**Requirement**
Your task is to copy each line in the listing that includes the word "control".
=====
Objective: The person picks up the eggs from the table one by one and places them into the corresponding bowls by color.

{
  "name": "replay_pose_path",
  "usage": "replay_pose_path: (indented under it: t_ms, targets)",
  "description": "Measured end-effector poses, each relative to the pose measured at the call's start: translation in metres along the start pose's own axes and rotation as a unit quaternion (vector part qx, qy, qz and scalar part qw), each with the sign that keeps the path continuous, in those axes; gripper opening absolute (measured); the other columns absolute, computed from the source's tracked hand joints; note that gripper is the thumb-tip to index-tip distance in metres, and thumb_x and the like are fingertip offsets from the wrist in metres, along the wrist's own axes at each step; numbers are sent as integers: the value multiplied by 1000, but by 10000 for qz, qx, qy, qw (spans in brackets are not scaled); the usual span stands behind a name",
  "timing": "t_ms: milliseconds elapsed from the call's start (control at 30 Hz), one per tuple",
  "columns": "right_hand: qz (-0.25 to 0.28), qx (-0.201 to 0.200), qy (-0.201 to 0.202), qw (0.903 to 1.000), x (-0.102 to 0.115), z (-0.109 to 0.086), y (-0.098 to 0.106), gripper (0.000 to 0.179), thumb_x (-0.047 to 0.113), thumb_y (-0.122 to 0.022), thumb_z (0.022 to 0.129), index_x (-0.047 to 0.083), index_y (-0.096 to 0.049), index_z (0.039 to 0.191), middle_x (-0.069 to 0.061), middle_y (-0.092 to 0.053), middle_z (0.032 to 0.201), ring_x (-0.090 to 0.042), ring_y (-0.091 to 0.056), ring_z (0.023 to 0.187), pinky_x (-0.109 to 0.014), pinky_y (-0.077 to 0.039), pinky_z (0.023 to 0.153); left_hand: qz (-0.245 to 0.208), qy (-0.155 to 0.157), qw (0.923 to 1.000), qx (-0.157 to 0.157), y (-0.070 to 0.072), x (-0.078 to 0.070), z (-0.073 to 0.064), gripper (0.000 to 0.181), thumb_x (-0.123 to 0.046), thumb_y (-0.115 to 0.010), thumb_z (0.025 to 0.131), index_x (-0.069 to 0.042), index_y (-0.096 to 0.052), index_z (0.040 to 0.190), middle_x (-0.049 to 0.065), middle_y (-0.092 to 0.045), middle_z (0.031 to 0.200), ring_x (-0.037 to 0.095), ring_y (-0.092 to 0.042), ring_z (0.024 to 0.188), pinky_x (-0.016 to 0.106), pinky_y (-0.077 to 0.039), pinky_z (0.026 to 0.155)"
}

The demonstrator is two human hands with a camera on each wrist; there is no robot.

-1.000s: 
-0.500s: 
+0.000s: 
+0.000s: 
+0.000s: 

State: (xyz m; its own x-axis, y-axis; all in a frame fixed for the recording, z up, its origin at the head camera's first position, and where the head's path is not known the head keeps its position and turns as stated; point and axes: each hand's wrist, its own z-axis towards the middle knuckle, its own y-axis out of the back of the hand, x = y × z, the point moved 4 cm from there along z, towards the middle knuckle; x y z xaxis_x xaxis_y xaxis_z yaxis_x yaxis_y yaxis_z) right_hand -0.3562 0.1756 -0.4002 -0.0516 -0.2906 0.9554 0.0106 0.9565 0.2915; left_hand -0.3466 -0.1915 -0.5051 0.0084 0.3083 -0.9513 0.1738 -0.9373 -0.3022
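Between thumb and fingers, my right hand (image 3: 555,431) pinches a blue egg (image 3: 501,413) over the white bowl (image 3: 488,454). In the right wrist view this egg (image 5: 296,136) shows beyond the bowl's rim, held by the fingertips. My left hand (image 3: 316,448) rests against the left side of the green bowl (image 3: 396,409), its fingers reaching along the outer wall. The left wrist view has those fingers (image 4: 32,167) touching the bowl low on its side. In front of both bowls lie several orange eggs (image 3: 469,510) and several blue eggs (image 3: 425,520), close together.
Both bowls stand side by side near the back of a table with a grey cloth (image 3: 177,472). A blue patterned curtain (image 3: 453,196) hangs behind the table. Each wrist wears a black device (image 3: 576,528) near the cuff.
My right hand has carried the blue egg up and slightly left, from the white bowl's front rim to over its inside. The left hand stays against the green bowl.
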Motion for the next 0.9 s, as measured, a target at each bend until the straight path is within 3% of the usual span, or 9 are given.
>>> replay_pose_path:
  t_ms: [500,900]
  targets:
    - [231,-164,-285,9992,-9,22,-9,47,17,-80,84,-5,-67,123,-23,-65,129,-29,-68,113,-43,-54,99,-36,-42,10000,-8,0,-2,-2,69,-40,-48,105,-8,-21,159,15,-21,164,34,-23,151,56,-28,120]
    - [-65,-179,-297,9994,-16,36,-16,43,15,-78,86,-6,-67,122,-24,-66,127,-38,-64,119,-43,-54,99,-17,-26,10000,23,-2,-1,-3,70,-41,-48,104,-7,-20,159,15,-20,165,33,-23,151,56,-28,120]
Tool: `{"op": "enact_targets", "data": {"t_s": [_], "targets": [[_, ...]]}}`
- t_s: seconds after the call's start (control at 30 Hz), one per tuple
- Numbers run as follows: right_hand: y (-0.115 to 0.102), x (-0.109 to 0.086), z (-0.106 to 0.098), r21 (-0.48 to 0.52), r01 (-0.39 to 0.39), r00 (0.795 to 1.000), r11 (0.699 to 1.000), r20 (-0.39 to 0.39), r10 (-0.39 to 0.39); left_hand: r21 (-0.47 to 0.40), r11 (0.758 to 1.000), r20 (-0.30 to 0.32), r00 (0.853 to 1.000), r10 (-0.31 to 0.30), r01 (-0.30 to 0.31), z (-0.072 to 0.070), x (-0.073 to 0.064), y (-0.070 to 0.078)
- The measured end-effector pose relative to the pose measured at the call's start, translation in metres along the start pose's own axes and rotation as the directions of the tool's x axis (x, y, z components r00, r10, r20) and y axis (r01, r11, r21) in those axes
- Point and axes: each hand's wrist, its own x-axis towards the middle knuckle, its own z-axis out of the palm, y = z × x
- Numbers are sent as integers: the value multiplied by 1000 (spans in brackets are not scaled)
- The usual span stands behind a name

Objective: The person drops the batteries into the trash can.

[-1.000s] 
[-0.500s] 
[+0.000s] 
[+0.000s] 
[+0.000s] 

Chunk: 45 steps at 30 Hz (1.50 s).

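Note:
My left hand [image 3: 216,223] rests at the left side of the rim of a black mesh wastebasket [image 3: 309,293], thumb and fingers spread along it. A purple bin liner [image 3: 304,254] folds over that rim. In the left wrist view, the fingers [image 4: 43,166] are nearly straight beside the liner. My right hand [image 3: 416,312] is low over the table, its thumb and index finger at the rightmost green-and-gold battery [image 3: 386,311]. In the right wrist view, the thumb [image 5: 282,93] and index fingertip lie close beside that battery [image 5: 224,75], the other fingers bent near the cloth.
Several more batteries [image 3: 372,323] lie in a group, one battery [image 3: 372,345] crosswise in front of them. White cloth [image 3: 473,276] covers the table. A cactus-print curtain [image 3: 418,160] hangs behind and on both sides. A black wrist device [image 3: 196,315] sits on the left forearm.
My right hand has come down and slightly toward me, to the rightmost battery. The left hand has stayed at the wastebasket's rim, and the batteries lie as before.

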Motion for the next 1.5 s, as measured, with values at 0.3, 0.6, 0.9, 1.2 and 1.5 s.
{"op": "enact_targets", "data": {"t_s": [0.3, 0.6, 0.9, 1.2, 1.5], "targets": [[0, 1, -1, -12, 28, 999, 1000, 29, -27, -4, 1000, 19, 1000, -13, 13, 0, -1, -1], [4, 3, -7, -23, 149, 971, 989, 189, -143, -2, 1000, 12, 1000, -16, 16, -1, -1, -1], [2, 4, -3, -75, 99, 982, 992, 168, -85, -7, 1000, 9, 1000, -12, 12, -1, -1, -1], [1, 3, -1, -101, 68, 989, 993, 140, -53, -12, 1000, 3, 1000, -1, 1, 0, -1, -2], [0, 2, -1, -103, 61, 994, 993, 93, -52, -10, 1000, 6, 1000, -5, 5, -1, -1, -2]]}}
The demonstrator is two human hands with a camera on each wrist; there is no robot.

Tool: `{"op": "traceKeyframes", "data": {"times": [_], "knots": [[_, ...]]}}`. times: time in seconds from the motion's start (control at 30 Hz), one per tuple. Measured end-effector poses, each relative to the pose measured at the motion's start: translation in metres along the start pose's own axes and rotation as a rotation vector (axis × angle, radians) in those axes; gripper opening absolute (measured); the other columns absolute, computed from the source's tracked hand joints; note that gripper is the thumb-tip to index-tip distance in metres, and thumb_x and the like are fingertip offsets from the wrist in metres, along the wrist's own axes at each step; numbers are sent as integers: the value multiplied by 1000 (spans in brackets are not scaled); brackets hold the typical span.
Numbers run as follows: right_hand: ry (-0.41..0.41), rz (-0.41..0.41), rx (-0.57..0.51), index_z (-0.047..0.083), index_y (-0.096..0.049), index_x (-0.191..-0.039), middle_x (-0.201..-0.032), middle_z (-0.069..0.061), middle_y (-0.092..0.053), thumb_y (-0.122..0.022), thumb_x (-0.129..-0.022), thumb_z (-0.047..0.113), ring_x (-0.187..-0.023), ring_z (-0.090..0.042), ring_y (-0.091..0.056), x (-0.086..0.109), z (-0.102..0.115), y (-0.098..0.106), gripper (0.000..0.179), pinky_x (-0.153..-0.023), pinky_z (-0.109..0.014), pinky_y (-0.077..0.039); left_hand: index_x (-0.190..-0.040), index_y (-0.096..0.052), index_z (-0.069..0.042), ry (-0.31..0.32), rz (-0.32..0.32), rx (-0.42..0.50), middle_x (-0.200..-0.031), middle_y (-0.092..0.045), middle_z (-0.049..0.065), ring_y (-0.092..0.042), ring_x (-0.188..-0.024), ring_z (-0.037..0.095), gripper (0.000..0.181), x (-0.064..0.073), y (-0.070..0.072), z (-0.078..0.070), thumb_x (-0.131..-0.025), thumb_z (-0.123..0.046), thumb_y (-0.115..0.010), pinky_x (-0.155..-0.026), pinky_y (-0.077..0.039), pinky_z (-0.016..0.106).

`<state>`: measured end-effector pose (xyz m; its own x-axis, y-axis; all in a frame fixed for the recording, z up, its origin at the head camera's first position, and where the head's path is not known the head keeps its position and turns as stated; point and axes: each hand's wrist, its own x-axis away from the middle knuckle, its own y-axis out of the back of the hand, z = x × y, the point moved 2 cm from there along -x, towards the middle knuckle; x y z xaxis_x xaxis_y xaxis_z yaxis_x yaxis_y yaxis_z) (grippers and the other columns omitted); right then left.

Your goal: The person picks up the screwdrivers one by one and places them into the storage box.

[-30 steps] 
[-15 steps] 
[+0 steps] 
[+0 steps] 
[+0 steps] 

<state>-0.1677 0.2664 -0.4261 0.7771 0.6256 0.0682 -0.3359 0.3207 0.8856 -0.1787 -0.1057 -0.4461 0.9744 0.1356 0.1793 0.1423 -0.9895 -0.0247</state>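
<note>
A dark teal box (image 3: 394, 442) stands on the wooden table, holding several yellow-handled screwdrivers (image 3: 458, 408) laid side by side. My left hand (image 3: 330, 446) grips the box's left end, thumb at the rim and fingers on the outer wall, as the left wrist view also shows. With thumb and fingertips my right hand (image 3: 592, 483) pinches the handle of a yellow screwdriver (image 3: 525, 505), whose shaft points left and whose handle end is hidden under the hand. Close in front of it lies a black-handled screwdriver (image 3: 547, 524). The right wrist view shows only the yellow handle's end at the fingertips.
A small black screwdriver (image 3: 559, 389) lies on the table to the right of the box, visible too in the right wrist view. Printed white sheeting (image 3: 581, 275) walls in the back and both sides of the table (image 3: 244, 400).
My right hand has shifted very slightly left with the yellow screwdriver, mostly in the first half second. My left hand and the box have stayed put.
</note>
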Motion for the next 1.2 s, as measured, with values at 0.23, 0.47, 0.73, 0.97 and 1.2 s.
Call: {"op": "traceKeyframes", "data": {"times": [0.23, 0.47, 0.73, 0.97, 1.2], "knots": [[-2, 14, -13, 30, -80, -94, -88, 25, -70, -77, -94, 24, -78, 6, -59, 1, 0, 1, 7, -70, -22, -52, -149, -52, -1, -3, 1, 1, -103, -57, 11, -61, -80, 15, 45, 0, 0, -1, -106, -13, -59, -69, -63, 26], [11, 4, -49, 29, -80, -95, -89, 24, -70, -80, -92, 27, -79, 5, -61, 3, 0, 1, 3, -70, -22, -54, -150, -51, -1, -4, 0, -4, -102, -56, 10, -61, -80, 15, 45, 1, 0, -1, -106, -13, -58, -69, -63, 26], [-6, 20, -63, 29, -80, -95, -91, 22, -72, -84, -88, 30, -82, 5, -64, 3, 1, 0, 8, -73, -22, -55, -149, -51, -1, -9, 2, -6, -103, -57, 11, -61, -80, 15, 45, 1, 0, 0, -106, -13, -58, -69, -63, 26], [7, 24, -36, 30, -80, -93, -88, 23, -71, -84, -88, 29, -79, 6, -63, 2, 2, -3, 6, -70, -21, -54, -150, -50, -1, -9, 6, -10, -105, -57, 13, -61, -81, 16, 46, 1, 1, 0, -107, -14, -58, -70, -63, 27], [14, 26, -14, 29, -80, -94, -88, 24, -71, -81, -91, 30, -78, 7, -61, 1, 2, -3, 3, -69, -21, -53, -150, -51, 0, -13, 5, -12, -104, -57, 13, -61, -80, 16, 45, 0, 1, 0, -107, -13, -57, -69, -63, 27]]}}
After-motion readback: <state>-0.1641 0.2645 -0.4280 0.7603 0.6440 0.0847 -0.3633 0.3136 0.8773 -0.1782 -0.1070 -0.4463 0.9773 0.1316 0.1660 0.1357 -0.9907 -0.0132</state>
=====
**Output for this exercise**
  "timing": "t_ms: milliseconds elapsed from the call's start (control at 30 Hz), one per tuple",
- t_s: seconds after the call's start (control at 30 Hz), one per tuple
Tool: `{"op": "traceKeyframes", "data": {"times": [_], "knots": [[_, ...]]}}`. times: time in seconds from the motion's start (control at 30 Hz), one per tuple. Measured end-effector poses, each relative to the pose measured at the motion's start: translation in metres along the start pose's own axes and rotation as a rotation vector (axis × angle, radians) in those axes; gripper opening absolute (measured); the other columns absolute, computed from the source's tracked hand joints; note that gripper is the thumb-tip to index-tip distance in metres, and thumb_x and the like are fingertip offsets from the wrist in metres, along the wrist's own axes at each step; numbers are sent as integers: the value multiplied by 1000 (spans in brackets are not scaled); brackets hold the typical span.

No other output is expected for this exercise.